Use this URL to cite or link to this record in EThOS: http://ethos.bl.uk/OrderDetails.do?uin=uk.bl.ethos.617031
Title: Design and modelling of a miniaturised ultrasonic machining system
Author: Boongsood, Wanwanut
Awarding Body: University of Liverpool
Current Institution: University of Liverpool
Date of Award: 2012
Availability of Full Text:
Access through EThOS:
Abstract:
Ultrasonic Machining (USM) is the outstanding manufacturing process for producing complex cavities for all materials subjected to brittle fracture without the requirements of electrical/thermal conductivity or chemical reactivity. As a result, a wide range of materials can be fabricated efficiently. Even though the process benefits a variety of applications, the use of this method is not widespread because of the complexity of a large number of interacting parameters affecting the machining operation. Additionally, commercial machines available in the market tend to be rather large. In an age of micro. manufacturing and nanotechnology, as well as sustainable development, it is wasteful to machine hard and brittle materials in meso/micro scale geometries with the large equipment currently available. This research developed a miniaturised USM system. The effects of each of the different design parameters were considered and organised effectively using the Axiomatic Design approach to understanding the behaviour of a complex system. The system components were designed, modelled and then simulated with Finite Element Analysis software to characterise their responses, and were also optimised using a Design and Experiments method for a robust design.

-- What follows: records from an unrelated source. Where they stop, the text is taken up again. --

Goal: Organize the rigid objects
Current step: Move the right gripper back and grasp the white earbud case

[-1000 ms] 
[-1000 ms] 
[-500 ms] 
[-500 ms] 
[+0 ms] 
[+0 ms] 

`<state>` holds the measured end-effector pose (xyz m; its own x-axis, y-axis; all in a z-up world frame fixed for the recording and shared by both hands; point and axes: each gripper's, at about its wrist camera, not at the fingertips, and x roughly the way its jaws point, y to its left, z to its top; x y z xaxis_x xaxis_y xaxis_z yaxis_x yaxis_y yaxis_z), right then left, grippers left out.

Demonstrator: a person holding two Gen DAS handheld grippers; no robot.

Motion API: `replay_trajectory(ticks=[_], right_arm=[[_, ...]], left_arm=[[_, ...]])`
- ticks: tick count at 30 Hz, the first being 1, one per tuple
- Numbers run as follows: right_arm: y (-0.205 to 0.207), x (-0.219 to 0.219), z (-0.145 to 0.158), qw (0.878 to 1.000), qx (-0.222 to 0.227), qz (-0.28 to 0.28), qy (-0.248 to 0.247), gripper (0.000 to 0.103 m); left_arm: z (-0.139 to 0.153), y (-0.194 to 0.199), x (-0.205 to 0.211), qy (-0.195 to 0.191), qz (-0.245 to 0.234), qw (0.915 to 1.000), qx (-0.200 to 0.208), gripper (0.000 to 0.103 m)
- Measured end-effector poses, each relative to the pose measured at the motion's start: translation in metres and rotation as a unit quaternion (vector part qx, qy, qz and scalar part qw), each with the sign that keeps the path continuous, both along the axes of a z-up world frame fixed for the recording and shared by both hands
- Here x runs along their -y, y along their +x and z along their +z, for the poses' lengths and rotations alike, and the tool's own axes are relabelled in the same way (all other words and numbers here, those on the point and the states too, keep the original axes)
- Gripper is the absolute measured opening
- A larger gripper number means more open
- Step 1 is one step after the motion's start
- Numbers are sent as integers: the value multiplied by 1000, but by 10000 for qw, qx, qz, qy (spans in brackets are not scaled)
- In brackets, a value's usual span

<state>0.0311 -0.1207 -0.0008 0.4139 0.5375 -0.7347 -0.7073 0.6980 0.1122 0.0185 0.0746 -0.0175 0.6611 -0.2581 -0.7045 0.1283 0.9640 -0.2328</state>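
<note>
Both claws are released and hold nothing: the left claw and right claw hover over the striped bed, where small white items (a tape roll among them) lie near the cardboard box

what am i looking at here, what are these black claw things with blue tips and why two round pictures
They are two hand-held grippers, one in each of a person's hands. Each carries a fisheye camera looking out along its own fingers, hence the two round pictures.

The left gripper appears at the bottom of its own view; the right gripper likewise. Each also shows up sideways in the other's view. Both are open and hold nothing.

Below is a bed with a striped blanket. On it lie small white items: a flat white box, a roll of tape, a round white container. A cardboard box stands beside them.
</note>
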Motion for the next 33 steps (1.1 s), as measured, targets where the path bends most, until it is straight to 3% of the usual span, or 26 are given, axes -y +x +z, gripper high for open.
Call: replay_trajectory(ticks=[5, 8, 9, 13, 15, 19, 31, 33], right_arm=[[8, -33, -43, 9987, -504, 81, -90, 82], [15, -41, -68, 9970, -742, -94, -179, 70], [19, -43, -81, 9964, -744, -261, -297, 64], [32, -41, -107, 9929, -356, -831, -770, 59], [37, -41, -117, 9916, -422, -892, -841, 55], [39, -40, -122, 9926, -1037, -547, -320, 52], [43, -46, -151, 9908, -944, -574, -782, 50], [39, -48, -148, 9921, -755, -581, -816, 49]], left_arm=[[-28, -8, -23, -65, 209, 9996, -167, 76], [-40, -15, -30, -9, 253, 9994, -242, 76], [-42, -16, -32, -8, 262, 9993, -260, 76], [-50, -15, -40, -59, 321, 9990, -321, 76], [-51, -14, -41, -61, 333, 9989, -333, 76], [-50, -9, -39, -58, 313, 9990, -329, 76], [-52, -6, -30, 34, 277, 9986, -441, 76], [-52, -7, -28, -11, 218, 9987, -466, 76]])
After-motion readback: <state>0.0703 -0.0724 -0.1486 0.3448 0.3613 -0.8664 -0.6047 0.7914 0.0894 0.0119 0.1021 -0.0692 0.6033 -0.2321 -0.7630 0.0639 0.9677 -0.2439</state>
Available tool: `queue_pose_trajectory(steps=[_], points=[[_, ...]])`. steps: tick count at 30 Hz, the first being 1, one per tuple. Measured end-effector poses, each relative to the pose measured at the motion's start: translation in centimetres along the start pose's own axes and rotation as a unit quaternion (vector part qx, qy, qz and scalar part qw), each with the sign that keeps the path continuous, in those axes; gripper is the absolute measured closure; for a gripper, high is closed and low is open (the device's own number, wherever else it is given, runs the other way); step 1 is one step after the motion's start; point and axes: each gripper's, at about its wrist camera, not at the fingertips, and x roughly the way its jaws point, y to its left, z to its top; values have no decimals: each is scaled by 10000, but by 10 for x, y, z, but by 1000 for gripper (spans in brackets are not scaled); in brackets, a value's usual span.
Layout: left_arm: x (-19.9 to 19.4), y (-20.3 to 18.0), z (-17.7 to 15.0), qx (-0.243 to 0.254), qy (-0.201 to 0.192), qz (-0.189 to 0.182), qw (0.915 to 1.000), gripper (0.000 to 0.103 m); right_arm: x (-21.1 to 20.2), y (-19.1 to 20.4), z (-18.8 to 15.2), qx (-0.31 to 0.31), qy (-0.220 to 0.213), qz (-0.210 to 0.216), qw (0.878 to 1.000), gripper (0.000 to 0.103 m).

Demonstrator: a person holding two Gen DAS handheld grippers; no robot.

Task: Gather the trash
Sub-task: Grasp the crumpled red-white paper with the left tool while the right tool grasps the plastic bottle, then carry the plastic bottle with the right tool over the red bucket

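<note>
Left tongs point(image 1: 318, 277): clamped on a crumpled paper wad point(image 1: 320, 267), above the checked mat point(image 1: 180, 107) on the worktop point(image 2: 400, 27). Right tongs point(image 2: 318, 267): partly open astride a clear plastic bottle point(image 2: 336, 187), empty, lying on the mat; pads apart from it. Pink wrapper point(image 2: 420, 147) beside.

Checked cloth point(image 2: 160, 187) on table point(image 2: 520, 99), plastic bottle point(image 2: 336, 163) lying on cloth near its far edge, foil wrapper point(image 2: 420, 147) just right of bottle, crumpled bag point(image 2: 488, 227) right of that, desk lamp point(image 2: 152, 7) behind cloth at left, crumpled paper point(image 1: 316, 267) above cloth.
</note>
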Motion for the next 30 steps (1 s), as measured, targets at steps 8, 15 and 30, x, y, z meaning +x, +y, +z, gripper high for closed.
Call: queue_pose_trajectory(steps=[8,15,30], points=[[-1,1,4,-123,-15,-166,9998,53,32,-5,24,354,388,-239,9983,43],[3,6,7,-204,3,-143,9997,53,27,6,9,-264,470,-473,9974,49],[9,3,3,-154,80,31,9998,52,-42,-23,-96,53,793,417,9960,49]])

Prototypes were built and tested to validate the design. The dynamic characteristics based on prototype testing did not agree well with the computer simulation results. It was believed that this was the result of non-linearity behaviour caused by electrical impedance mismatching. Glass ceramic machining was investigated. A prediction equation of machining rates was proposed in a simple form. Through the novel miniature design, the material removal rates were comparatively superior compared with conventional systems while the size of the proposed transducer and horn assembly was reduced to half that of typical horn shapes.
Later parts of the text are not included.